# EXERCISE:
Word for word, transcribe the listing that follows, minus any pictures.
──────── GIVEN MATERIAL ────────
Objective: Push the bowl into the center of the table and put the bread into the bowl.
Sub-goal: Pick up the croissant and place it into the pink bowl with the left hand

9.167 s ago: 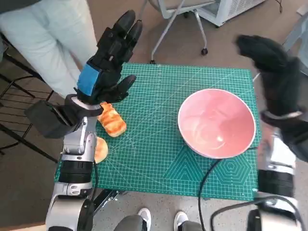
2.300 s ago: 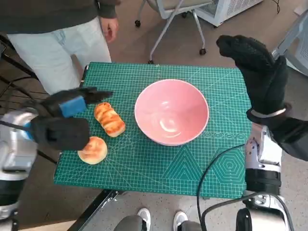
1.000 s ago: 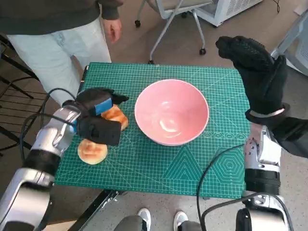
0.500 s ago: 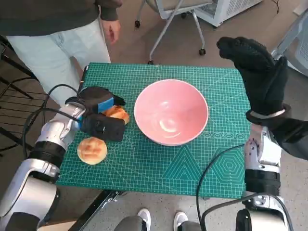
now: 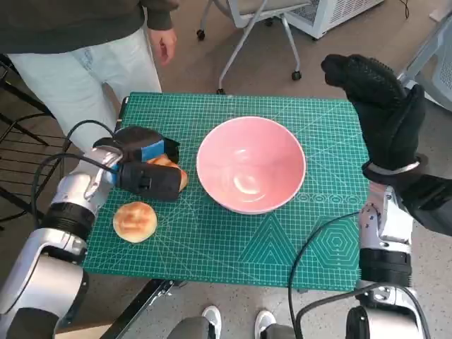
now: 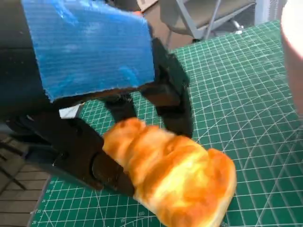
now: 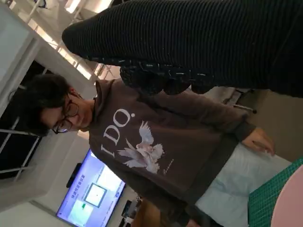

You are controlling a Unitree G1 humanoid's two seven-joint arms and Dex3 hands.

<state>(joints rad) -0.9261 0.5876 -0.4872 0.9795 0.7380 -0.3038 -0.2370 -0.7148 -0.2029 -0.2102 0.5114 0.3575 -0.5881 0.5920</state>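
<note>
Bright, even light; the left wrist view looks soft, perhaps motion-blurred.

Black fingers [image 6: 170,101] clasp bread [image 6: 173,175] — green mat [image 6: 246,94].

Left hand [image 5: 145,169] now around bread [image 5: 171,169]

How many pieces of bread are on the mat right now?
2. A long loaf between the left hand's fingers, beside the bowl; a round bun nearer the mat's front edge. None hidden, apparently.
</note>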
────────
# REPLY:
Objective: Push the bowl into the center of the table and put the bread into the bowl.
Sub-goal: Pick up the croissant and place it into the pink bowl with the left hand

9.167 s ago: 
2.300 s ago: 
1.000 s ago: 
0.500 s ago: 
now: 
now: 
now: 

You are controlling a Unitree G1 humanoid's two seven-joint arms and Dex3 hands.

<state>(joints rad) -0.9261 0.5876 -0.4872 0.9795 0.7380 -0.3038 -0.2370 -0.7148 -0.2029 -0.2102 0.5114 0.3575 -0.5881 0.5920</state>
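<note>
Bright, even light; the left wrist view looks soft, perhaps motion-blurred.

Black fingers [image 6: 170,101] clasp bread [image 6: 173,175] — green mat [image 6: 246,94].

Left hand [image 5: 145,169] now around bread [image 5: 171,169]

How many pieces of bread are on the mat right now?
2. A long loaf between the left hand's fingers, beside the bowl; a round bun nearer the mat's front edge. None hidden, apparently.
</note>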

That completes the output for this exercise.